PPO vs HMO: The Most Common Plan-Type Comparison
PPO vs HMO is one of the most searched plan-type comparisons because it highlights the biggest choice shoppers make: more flexibility versus more structure.
Why people choose PPO
- They want direct specialist access without referral delays
- They value broader provider choice
- They may travel or use care across multiple regions
- They want a higher chance of keeping preferred doctors
Why people choose HMO
- They prefer a more structured care model
- They are comfortable staying in-network
- They want a simpler provider path through primary care
- They may prioritize lower premiums over flexibility
PPO-specific intent? If your main question is really about PPO mechanics, referrals, and network behavior, go to Private PPO Health Plans.
EPO vs PPO: What Changes?
EPO and PPO plans can look similar at first, but the biggest distinction is usually out-of-network flexibility. PPO shoppers often expect broader access, while EPO shoppers usually need to pay closer attention to in-network limitations.
PPO focus
More flexibility, more provider choice, and in many cases some out-of-network option depending on the plan.
EPO focus
A more in-network-driven design that may still feel simpler than an HMO, but typically offers less flexibility than PPO.

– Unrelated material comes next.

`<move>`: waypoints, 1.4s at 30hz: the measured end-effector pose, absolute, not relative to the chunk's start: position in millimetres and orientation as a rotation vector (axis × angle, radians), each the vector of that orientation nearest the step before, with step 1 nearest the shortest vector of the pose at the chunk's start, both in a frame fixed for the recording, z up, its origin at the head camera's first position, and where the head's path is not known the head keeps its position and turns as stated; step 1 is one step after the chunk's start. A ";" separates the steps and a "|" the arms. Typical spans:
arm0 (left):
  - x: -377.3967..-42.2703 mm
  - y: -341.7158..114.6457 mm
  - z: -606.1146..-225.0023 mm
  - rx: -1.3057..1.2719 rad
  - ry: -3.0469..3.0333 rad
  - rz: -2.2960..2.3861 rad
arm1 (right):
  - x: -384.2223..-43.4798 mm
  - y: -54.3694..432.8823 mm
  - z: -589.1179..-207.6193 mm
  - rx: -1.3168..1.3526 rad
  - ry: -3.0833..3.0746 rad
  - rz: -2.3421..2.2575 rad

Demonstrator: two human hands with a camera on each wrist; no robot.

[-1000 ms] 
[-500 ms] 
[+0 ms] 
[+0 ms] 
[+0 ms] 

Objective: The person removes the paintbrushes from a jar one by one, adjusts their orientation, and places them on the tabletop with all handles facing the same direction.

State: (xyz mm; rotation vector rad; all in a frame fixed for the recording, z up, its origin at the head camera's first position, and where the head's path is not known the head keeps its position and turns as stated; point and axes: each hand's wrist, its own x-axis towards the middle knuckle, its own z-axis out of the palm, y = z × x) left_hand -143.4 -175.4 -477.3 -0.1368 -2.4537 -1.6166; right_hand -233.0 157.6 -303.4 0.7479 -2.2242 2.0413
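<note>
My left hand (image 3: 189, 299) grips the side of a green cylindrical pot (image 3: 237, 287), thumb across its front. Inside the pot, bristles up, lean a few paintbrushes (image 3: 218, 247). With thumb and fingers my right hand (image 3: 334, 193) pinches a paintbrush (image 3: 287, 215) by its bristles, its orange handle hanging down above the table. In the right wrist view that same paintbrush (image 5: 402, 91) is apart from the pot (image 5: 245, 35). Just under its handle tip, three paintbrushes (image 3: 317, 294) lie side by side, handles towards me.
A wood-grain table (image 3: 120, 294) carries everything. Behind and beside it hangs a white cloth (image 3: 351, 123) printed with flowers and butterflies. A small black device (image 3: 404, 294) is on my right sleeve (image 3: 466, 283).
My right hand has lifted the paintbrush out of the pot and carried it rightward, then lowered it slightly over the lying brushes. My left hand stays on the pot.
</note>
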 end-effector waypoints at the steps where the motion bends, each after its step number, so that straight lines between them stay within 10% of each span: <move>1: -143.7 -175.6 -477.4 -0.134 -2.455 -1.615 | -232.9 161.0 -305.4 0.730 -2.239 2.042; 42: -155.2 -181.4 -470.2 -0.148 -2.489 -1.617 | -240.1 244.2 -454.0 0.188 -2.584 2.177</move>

What HDHP Means in Private Health Insurance
HDHP stands for high deductible health plan. Unlike PPO, HMO, and EPO, which mostly describe network structure, HDHP describes a cost-sharing approach built around a higher deductible.
That means HDHP is usually best understood as a financial structure rather than a network category by itself.
Why shoppers choose HDHPs
- Lower monthly premiums may be possible
- They expect lower routine healthcare usage
- They want to reduce fixed monthly cost
What to watch carefully
- Higher upfront cost when care is needed
- Deductible exposure in a heavy-use year
- Whether provider access still fits your needs
How to Choose the Right Plan Type
Before comparing carriers or asking for quotes, it helps to first decide which plan type fits how you use healthcare.
Start with these questions
- Do you want specialist access without referrals?
- Do you need broad network flexibility?
- Would a tighter network be acceptable if premiums are lower?
- Could you comfortably handle a higher deductible?
- Does out-of-network access matter to you?
Simple framework: choose the right plan type first, then compare actual plan options. That usually leads to better decisions than comparing premiums alone.
Where to Go Next After Choosing a Plan Type
Once you understand whether PPO, HMO, EPO, or HDHP fits your situation, the next step depends on your real question:
If your next question is about price
Go to Private Health Insurance Cost to compare how pricing usually changes by age and structure.
If your next question is about actual options
Go to View Available Private Health Plans to move from plan education into real plan comparison.
Frequently Asked Questions
What are the main types of private health insurance plans?
The main private health insurance plan types commonly compared are PPO, HMO, EPO, and HDHP options. Each differs in referrals, network flexibility, deductible structure, and out-of-network rules.
What is the difference between PPO and HMO plans?
PPO plans often offer more provider flexibility and may not require specialist referrals, while HMO plans usually rely on a primary care doctor and more structured in-network care.
What is an EPO plan?
An EPO plan usually emphasizes in-network care and often does not provide the same out-of-network flexibility many PPO designs do, except in emergencies.
What is an HDHP plan?
An HDHP is a high deductible health plan that often lowers monthly premiums in exchange for higher upfront cost exposure when care is used.
How do I choose between PPO, HMO, EPO, and HDHP options?
Compare referrals, provider access, out-of-network rules, deductible level, and how much flexibility your household needs. The right choice depends on how you use care and what tradeoffs matter most.